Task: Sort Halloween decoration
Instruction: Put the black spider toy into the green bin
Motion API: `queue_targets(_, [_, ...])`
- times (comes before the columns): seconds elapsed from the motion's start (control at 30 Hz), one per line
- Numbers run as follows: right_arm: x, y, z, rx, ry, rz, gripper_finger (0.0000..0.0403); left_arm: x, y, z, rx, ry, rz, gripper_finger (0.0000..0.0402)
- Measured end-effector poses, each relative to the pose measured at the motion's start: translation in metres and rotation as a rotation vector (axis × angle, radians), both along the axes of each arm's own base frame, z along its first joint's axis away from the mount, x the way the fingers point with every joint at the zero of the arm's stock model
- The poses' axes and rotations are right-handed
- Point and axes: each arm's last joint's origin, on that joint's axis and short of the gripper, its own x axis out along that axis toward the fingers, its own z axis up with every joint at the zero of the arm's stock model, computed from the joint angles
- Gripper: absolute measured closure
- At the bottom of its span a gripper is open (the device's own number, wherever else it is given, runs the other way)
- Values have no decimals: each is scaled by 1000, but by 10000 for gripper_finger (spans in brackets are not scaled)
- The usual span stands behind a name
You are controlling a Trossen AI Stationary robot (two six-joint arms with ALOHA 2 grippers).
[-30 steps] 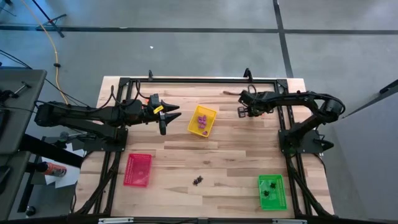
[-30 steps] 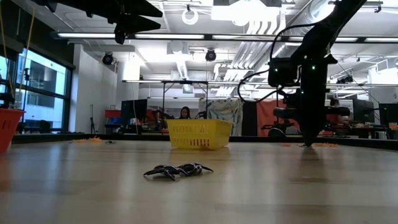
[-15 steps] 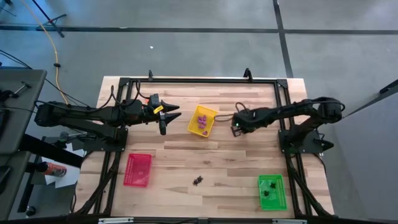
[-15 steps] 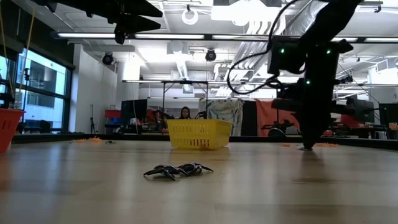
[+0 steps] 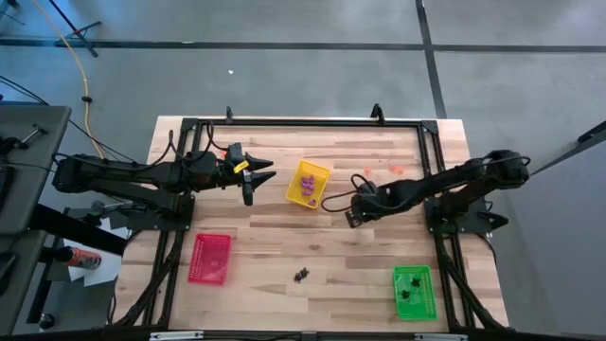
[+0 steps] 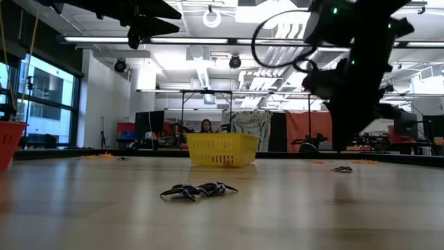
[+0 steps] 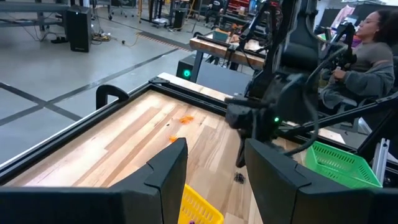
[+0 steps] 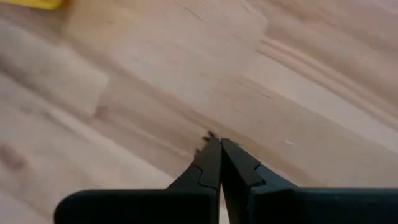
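My right gripper [image 5: 351,219] points steeply down over the table's middle, right of the yellow tray [image 5: 323,176], and is shut on a tiny black trinket [image 8: 208,135]. The trinket also shows in the low view [image 6: 341,169] and in the left wrist view [image 7: 239,178]. My left gripper [image 5: 258,175] waits open, held high left of the yellow tray, where purple trinkets [image 5: 308,183] lie. More black trinkets [image 5: 301,276] rest on the boards near the front edge. Orange trinkets [image 5: 369,171] lie at the far right. My right gripper pinches the black trinket between the very tips of its two fingers [image 8: 214,163], coming from above and pointing steeply down. Only thin black legs [image 8: 200,150] stick out beside the tips. The trinket sits close over the boards; whether it touches them I cannot tell.
A red tray [image 5: 210,258] stands near the front left. A green tray [image 5: 414,292] holding black trinkets stands at the front right. Dark frame rails [image 5: 303,123] run along the table's far edge and sides. A person [image 7: 367,56] sits beyond the table's right side.
My right gripper has swung from the orange trinkets at the far right toward the table's near edge and slightly left, to just right of the yellow tray. It has risen a little and rolled at the wrist, its fingers staying shut.
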Motion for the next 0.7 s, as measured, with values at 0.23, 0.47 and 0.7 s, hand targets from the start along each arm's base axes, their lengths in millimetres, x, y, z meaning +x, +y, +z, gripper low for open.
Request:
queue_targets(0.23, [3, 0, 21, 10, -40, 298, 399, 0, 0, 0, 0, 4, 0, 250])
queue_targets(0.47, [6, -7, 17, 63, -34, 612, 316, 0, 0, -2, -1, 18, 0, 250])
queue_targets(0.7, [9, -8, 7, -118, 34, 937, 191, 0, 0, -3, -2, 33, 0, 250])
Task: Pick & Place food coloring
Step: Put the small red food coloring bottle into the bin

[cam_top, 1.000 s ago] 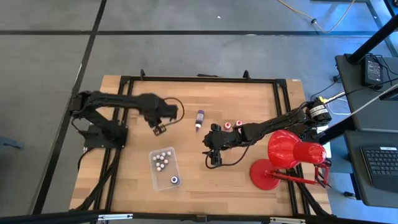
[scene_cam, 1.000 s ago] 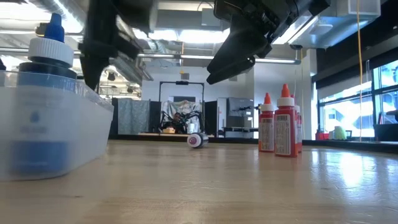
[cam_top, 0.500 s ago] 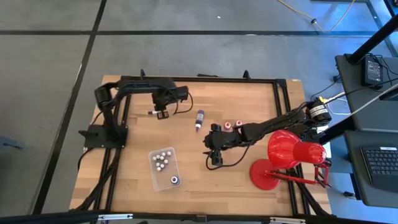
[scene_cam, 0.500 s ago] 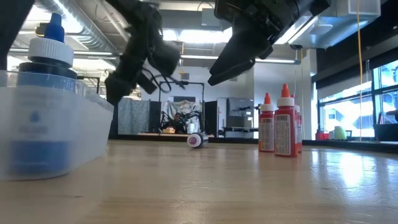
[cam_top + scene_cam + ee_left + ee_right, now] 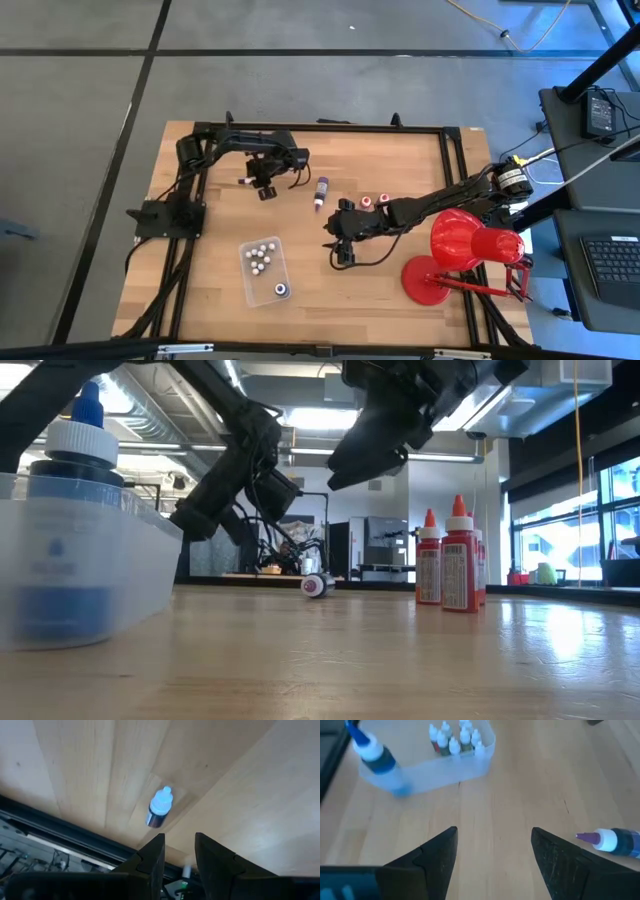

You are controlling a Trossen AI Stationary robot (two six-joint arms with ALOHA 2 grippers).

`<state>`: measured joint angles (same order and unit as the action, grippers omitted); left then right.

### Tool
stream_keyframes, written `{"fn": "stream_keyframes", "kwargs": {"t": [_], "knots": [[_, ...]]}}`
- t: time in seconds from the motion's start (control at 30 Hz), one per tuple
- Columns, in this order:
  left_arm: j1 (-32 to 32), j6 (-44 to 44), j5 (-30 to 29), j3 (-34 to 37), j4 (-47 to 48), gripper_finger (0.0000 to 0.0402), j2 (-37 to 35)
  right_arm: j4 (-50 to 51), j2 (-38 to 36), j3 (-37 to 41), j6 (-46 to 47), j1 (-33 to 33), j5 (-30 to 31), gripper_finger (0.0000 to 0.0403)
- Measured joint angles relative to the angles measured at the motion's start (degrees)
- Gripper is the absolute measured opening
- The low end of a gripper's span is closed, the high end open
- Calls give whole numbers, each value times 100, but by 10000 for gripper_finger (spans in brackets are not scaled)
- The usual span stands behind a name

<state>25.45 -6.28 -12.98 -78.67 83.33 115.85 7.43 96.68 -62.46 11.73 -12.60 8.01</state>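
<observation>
A small dark dropper bottle with a white cap [image 5: 243,181] lies on its side near the table's far left; the left wrist view shows this bottle [image 5: 160,809] just beyond my fingers. My left gripper [image 5: 265,192] [image 5: 177,847] hovers just right of it, open by a narrow gap. A longer purple bottle [image 5: 320,192] [image 5: 615,841] lies on its side mid-table. Two red bottles [image 5: 375,200] [image 5: 450,555] stand upright. A clear tray [image 5: 250,280] holds several white-capped bottles and a blue one [image 5: 281,290] [image 5: 377,755]. My right gripper [image 5: 338,245] [image 5: 492,855] is wide open, above bare wood.
A big red desk lamp [image 5: 460,250] stands at the table's right, next to the right arm. A black frame [image 5: 320,127] runs around the table's edges. Bare wood lies between the tray [image 5: 470,762] and my right gripper.
My left arm has swung from the table's middle left toward the far edge, then a little to the right, and its gripper now hangs beside the small white-capped bottle. The right arm has stayed almost still.
</observation>
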Motion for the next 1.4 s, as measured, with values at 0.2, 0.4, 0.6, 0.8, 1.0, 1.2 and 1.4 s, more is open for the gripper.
{"fn": "stream_keyframes", "kwargs": {"t": [0.2, 0.4, 0.6, 0.8, 1.0, 1.2, 1.4], "knots": [[-2, 155, 1, 0, -252, 100, 44, -88, 0, 0, 450, 0, 0, 255], [30, 193, 3, 0, -422, 100, 44, -395, 0, 0, 758, 0, 0, 255], [149, 397, 79, 12, -409, 99, 44, -676, 0, 0, 775, 0, -2, 255], [249, 406, 73, 195, -429, 102, 44, -722, 0, 0, 773, 0, -2, 255], [403, 406, 72, 351, -593, 98, 44, -721, 0, 0, 766, 0, -2, 255], [547, 513, 151, 482, -742, 102, 42, -718, 0, 0, 760, 0, -2, 255], [623, 794, 202, 619, -864, 98, 42, -717, 0, 0, 749, 0, -2, 255]]}}
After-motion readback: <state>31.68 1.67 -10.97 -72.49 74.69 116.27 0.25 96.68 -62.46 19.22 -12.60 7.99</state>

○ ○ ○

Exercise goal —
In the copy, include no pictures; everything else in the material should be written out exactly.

Exercise response —
Task: Sort Halloween decoration
Instruction: Put the black spider toy into the green bin
Motion API: `queue_targets(_, [_, ...])`
- times (comes before the columns): seconds elapsed from the motion's start (control at 30 Hz), one per line
- Numbers run as follows: right_arm: x, y, z, rx, ry, rz, gripper_finger (0.0000..0.0403); left_arm: x, y, z, rx, ry, rz, gripper_finger (0.0000..0.0402)
- Measured end-effector poses, each relative to the pose measured at the motion's start: translation in metres and rotation as a rotation vector (axis × angle, radians), both along the axes of each arm's own base frame, z along its first joint's axis away from the mount, x the way the fingers point with every joint at the zero of the arm's stock model
- The poses' axes and rotations are right-handed
- Point and axes: each arm's last joint's origin, on that joint's axis and short of the gripper, its own x axis out along that axis toward the fingers, its own z axis up with every joint at the zero of the arm's stock model, computed from the joint angles
- Gripper: absolute measured closure
- At the bottom of its span a gripper is open (the device's own number, wherever else it is given, runs the other way)
- Values have no decimals: each is scaled by 1000, but by 10000 for gripper_finger (spans in brackets are not scaled)
- The usual span stands behind a name
You are controlling a Trossen AI Stationary robot (two six-joint arms with ALOHA 2 grippers).
[-30 steps] 
[-30 steps] 
[-15 steps] 
[-15 steps] 
[+0 steps] 
[+0 steps] 
[+0 steps] 
[+0 steps] 
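My right gripper [image 5: 351,219] points steeply down over the table's middle, right of the yellow tray [image 5: 323,176], and is shut on a tiny black trinket [image 8: 208,135]. The trinket also shows in the low view [image 6: 341,169] and in the left wrist view [image 7: 239,178]. My left gripper [image 5: 258,175] waits open, held high left of the yellow tray, where purple trinkets [image 5: 308,183] lie. More black trinkets [image 5: 301,276] rest on the boards near the front edge. Orange trinkets [image 5: 369,171] lie at the far right. My right gripper pinches the black trinket between the very tips of its two fingers [image 8: 214,163], coming from above and pointing steeply down. Only thin black legs [image 8: 200,150] stick out beside the tips. The trinket sits close over the boards; whether it touches them I cannot tell.
A red tray [image 5: 210,258] stands near the front left. A green tray [image 5: 414,292] holding black trinkets stands at the front right. Dark frame rails [image 5: 303,123] run along the table's far edge and sides. A person [image 7: 367,56] sits beyond the table's right side.
My right gripper has swung from the orange trinkets at the far right toward the table's near edge and slightly left, to just right of the yellow tray. It has risen a little and rolled at the wrist, its fingers staying shut.
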Motion for the next 0.7 s, as measured, with values at 0.23, 0.47 and 0.7 s, hand targets from the start along each arm's base axes, their lengths in millimetres, x, y, z meaning +x, +y, +z, gripper low for open.
Request:
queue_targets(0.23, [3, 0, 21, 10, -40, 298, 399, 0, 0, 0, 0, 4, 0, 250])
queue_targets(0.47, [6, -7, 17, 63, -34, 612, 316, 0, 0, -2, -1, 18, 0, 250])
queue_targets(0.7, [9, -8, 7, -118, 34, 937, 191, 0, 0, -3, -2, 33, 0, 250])
Task: Pick & Place food coloring
Step: Put the small red food coloring bottle into the bin

[cam_top, 1.000 s ago] 
[scene_cam, 1.000 s ago] 
[cam_top, 0.500 s ago] 
[scene_cam, 0.500 s ago] 
[cam_top + scene_cam + ee_left + ee_right, now] 

You are controlling a Trossen AI Stationary robot (two six-joint arms with ALOHA 2 grippers).

`<state>`: measured joint angles (same order and unit as the action, grippers omitted); left then right.

### Tool
stream_keyframes, written `{"fn": "stream_keyframes", "kwargs": {"t": [_], "knots": [[_, ...]]}}`
- t: time in seconds from the motion's start (control at 30 Hz), one per tuple
- Columns, in this order:
  left_arm: j1 (-32 to 32), j6 (-44 to 44), j5 (-30 to 29), j3 (-34 to 37), j4 (-47 to 48), gripper_finger (0.0000 to 0.0402), j2 (-37 to 35)
  right_arm: j4 (-50 to 51), j2 (-38 to 36), j3 (-37 to 41), j6 (-46 to 47), j1 (-33 to 33), j5 (-30 to 31), gripper_finger (0.0000 to 0.0403)
- Measured joint angles relative to the angles measured at the motion's start (degrees)
- Gripper is the absolute measured opening
- The low end of a gripper's span is closed, the high end open
- Calls give whole numbers, each value times 100, but by 10000 for gripper_finger (spans in brackets are not scaled)
- The usual span stands behind a name

<state>25.45 -6.28 -12.98 -78.67 83.33 115.85 7.43 96.68 -62.46 11.73 -12.60 8.01</state>
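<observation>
A small dark dropper bottle with a white cap [image 5: 243,181] lies on its side near the table's far left; the left wrist view shows this bottle [image 5: 160,809] just beyond my fingers. My left gripper [image 5: 265,192] [image 5: 177,847] hovers just right of it, open by a narrow gap. A longer purple bottle [image 5: 320,192] [image 5: 615,841] lies on its side mid-table. Two red bottles [image 5: 375,200] [image 5: 450,555] stand upright. A clear tray [image 5: 250,280] holds several white-capped bottles and a blue one [image 5: 281,290] [image 5: 377,755]. My right gripper [image 5: 338,245] [image 5: 492,855] is wide open, above bare wood.
A big red desk lamp [image 5: 460,250] stands at the table's right, next to the right arm. A black frame [image 5: 320,127] runs around the table's edges. Bare wood lies between the tray [image 5: 470,762] and my right gripper.
My left arm has swung from the table's middle left toward the far edge, then a little to the right, and its gripper now hangs beside the small white-capped bottle. The right arm has stayed almost still.
</observation>
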Motion for the next 1.4 s, as measured, with values at 0.2, 0.4, 0.6, 0.8, 1.0, 1.2 and 1.4 s, more is open for the gripper.
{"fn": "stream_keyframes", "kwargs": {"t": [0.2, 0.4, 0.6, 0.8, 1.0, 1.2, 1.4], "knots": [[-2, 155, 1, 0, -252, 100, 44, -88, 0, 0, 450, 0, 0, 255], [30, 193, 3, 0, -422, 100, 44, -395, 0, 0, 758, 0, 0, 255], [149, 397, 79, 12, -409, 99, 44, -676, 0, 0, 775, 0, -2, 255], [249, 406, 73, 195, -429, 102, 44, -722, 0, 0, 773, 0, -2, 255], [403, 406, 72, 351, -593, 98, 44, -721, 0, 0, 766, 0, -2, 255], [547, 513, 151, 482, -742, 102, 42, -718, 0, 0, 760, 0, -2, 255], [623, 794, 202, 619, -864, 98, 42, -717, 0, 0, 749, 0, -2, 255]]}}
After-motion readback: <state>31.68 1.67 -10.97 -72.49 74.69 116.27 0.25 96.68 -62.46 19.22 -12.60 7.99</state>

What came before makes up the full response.